LOS CANALLAS DUERMEN EN PAZ
Este film más tardío, data de 1960. La primera secuencia es la boda de la hija de un importante empresario inmobiliario con Nishi (otra vez Mifune), secretario del que será su suegro. En la boda hay un ambiente enrarecido, ya que circulan rumores acerca de la extraña muerte del padre de Nishi, sucedida cinco años antes al caer por la ventana de su casa, que se zanjó en su día como suicidio.
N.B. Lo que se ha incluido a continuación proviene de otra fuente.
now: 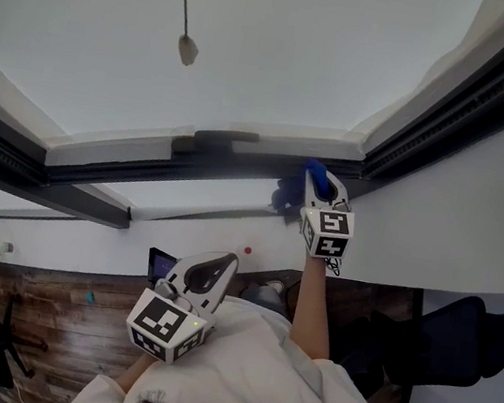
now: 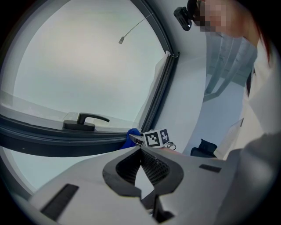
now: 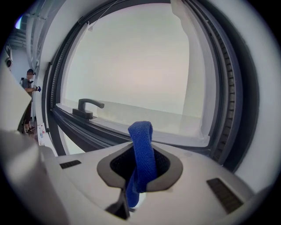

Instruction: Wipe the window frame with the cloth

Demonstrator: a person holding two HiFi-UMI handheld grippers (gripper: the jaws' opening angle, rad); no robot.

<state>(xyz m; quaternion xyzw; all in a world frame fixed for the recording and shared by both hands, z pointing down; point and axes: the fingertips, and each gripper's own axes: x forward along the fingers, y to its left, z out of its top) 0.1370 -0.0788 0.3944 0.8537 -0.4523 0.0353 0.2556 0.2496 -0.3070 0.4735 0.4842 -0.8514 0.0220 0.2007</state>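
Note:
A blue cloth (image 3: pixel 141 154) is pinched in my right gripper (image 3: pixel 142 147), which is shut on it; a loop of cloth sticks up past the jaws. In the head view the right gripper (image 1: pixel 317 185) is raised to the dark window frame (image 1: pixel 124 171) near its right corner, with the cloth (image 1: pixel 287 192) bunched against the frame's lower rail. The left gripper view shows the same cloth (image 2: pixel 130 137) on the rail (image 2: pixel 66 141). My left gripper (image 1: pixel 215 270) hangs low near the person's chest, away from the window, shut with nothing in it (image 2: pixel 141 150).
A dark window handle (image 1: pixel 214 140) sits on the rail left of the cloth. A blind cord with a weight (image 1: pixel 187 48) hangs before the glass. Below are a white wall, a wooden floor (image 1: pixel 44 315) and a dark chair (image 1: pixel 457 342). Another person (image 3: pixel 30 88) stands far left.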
Sin embargo, la celebración se convierte en un continuo devenir de voces que evidencian la sospecha de un posible asesinato perpetrado por el padre de la novia. A partir de esta escena, rodada magistralmente, se va desencadenando un singular relato de detenciones, interrogatorios, intentos de venganza de Nishi, malsanas alianzas de unos y otros.. El retrato del perfil psicológico es aquí el punto fuerte de Kurosawa, en particular el del protagonista, personaje que nunca amó a su padre en vida, pero que va incrementando ahora su sed de venganza, al tiempo que el amor hacia su esposa le impide consumarla y viceversa, la no consumación de la vendetta con su suegro le crea un serio conflicto interno con ella y con él mismo. De nuevo los planos largos, la cámara casi estática y el retarato de personajes confieren el protagonismo a un genial guión al que espera un desenlace trágico, a lo Shakespere, y el mensaje de que todos somos marionetas del sistema, títeres del tiempo y la realidad que nos ha tocado vivir mientras los canallas simpre «duermen en paz».